Projet d’établissement 2018 : ambulatoire, parcours de soins, efficacité

« Le CHU doit s’ouvrir à son environnement, en intégrant la médecine de ville, en prenant en compte l’ensemble du territoire. Nous devons aussi relever les défis du vieillissement, et en même temps celui de la croissance démographique » a indiqué le directeur général du CHU, Jacques Léglise, au moment de présenter son projet d’établissement, d’ici à 2018. Difficiles équations en perspective, donc.
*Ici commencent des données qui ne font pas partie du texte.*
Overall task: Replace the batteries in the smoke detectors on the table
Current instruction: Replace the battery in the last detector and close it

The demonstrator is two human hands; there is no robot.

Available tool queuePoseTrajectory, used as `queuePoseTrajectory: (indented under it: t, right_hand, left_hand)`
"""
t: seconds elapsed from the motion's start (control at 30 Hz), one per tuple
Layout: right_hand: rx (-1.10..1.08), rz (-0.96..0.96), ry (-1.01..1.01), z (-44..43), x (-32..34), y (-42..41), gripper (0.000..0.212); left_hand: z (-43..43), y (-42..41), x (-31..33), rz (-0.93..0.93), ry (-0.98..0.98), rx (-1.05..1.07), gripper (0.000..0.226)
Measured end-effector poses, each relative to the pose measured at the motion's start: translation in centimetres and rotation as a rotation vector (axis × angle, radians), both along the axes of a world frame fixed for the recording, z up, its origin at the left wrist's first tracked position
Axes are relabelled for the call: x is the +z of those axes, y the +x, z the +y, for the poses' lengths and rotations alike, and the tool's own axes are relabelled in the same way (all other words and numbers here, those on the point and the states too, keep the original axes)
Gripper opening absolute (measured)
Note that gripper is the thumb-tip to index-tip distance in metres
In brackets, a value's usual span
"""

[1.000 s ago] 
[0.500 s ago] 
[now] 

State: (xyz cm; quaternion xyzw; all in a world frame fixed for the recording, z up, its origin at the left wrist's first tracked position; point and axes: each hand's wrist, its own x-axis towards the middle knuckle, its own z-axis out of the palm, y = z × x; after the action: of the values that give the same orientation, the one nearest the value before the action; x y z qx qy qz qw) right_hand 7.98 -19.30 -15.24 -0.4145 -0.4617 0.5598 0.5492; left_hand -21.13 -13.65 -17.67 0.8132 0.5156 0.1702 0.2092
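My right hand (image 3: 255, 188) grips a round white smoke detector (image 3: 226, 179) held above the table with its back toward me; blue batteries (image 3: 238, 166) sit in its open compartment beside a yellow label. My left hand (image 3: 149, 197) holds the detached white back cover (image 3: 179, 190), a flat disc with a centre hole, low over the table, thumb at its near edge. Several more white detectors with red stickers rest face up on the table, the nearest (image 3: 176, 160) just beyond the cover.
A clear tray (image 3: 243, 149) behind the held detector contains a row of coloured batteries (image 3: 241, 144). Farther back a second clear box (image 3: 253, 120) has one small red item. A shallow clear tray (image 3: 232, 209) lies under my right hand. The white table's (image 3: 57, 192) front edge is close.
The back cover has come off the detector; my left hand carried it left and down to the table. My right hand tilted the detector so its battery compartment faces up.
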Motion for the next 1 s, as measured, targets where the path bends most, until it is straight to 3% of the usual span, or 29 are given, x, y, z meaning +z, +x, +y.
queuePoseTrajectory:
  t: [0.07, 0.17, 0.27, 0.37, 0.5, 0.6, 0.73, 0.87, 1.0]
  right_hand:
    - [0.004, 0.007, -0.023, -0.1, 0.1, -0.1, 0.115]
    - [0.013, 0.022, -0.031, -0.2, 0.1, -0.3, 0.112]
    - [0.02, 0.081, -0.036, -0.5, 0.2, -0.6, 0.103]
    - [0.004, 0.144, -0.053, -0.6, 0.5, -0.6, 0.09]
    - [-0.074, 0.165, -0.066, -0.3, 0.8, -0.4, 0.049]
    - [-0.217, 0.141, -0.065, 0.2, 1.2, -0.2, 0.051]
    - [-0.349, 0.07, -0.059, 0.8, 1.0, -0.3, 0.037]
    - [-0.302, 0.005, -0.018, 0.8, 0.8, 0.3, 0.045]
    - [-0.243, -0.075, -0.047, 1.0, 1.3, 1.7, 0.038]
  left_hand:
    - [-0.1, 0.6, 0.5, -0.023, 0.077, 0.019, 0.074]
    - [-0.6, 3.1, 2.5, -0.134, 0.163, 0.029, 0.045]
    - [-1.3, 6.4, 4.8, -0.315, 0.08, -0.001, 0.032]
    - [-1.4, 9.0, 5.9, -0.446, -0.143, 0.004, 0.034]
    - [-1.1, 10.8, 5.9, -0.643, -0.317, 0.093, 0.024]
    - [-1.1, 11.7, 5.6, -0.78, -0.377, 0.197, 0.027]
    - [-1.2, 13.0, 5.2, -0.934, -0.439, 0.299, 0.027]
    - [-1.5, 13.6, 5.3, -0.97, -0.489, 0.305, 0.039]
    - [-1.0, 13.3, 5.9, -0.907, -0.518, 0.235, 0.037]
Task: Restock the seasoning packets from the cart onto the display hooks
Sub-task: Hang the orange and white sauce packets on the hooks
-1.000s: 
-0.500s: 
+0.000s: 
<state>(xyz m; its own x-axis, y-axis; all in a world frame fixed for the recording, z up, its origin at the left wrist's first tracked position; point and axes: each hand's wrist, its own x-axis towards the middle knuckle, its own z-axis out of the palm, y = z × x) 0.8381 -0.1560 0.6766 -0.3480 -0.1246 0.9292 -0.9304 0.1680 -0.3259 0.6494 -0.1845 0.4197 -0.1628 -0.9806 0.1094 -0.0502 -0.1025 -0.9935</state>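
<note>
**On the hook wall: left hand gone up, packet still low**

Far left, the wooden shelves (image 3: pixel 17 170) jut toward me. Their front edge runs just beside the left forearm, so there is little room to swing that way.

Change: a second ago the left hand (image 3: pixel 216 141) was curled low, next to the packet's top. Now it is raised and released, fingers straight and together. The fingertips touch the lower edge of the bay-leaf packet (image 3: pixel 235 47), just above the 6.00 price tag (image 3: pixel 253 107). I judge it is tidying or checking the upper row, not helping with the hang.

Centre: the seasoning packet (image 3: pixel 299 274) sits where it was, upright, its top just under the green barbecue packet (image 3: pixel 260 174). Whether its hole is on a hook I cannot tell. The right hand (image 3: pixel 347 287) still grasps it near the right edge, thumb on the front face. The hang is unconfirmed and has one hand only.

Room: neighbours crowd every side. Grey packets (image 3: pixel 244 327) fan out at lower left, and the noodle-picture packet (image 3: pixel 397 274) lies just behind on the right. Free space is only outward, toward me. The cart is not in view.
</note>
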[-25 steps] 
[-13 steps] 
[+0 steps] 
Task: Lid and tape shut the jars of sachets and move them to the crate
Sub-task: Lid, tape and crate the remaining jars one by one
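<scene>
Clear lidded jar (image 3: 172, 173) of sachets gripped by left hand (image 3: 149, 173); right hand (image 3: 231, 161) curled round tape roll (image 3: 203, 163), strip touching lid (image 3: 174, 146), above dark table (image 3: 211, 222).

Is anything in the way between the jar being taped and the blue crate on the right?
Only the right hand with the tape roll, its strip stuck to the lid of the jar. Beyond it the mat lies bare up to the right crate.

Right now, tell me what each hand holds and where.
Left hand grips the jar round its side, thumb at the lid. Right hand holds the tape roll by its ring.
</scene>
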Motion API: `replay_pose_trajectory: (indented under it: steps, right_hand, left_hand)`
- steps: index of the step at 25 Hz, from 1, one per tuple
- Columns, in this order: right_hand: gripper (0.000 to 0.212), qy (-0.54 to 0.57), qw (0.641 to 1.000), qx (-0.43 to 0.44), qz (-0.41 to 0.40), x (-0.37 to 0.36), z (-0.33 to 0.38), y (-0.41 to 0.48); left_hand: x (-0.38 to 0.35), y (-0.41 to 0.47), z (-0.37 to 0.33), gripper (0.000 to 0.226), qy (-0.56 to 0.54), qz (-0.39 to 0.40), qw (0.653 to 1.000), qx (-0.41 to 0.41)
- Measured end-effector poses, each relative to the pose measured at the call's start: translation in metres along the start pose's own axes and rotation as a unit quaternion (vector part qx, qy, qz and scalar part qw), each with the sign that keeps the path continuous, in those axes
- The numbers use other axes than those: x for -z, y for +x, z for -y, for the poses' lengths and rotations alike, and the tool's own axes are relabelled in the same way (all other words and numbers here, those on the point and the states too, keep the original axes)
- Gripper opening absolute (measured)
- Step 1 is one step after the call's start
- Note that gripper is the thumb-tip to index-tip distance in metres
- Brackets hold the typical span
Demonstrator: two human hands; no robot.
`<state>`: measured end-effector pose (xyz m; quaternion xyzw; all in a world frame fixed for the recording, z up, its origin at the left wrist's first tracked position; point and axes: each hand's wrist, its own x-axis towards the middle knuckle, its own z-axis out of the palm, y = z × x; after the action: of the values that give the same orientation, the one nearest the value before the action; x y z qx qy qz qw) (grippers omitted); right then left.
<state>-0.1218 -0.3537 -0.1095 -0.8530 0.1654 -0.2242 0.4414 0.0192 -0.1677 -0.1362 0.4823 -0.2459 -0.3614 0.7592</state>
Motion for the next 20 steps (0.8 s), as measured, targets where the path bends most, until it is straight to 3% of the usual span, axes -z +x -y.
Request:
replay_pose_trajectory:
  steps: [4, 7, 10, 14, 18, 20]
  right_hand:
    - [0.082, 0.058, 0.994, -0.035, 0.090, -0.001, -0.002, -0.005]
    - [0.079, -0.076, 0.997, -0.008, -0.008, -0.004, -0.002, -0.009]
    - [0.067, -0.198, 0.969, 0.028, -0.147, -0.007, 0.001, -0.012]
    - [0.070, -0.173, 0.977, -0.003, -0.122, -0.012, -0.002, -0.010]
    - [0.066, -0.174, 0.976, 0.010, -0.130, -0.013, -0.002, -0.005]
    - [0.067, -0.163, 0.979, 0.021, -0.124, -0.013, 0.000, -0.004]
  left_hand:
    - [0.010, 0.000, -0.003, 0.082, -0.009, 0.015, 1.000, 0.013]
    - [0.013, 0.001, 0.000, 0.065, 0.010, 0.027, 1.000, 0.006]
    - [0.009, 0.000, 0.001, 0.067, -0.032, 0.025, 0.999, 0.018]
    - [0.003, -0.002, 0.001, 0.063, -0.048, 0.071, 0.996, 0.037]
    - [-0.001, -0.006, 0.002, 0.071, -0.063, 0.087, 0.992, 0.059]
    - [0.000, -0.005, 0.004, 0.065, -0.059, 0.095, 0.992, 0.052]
Cinq priorités ont été couchées sur le papier – patient au cœur de l’action, recherche de l’excellence et de la proximité, organisation modernisées, ouverture aux partenaires, efficacité – et quelques sujets "égrénés". Parmi ceux-ci, la mobilisation autour du recours à l’ambulatoire (objectif de passer de 22 % des actes à 35 % d’ici 2018), la notion de parcours de soins, avec une meilleure communication entre praticiens hospitaliers et libéraux, entre hôpitaux, ou encore le renforcement des pôles d’excellence (création de 7 instituts de recherche). Après un pic d’investissement entre 2012-2014, avec les ré-organisations lourdes de Toulouse-Purpan et le nouvel hôpital Riquet, le temps est à « l’accalmie ». En 2015, 10 M€ ont été fléchés pour un nouveau bâtiment à l’hôpital des enfants, tandis que la maternité Paule de Viguier sera renforcée. Côté efficacité enfin, on parle de "bed management", d’"optimisation" ou encore de "juste prescription". Avec quelques inconnues : alors que la hausse d’activité sera quasi générale, l’organisation et les conditions de travail sont à peine effleurées dans le document stratégique (3 lignes sur 11 pages).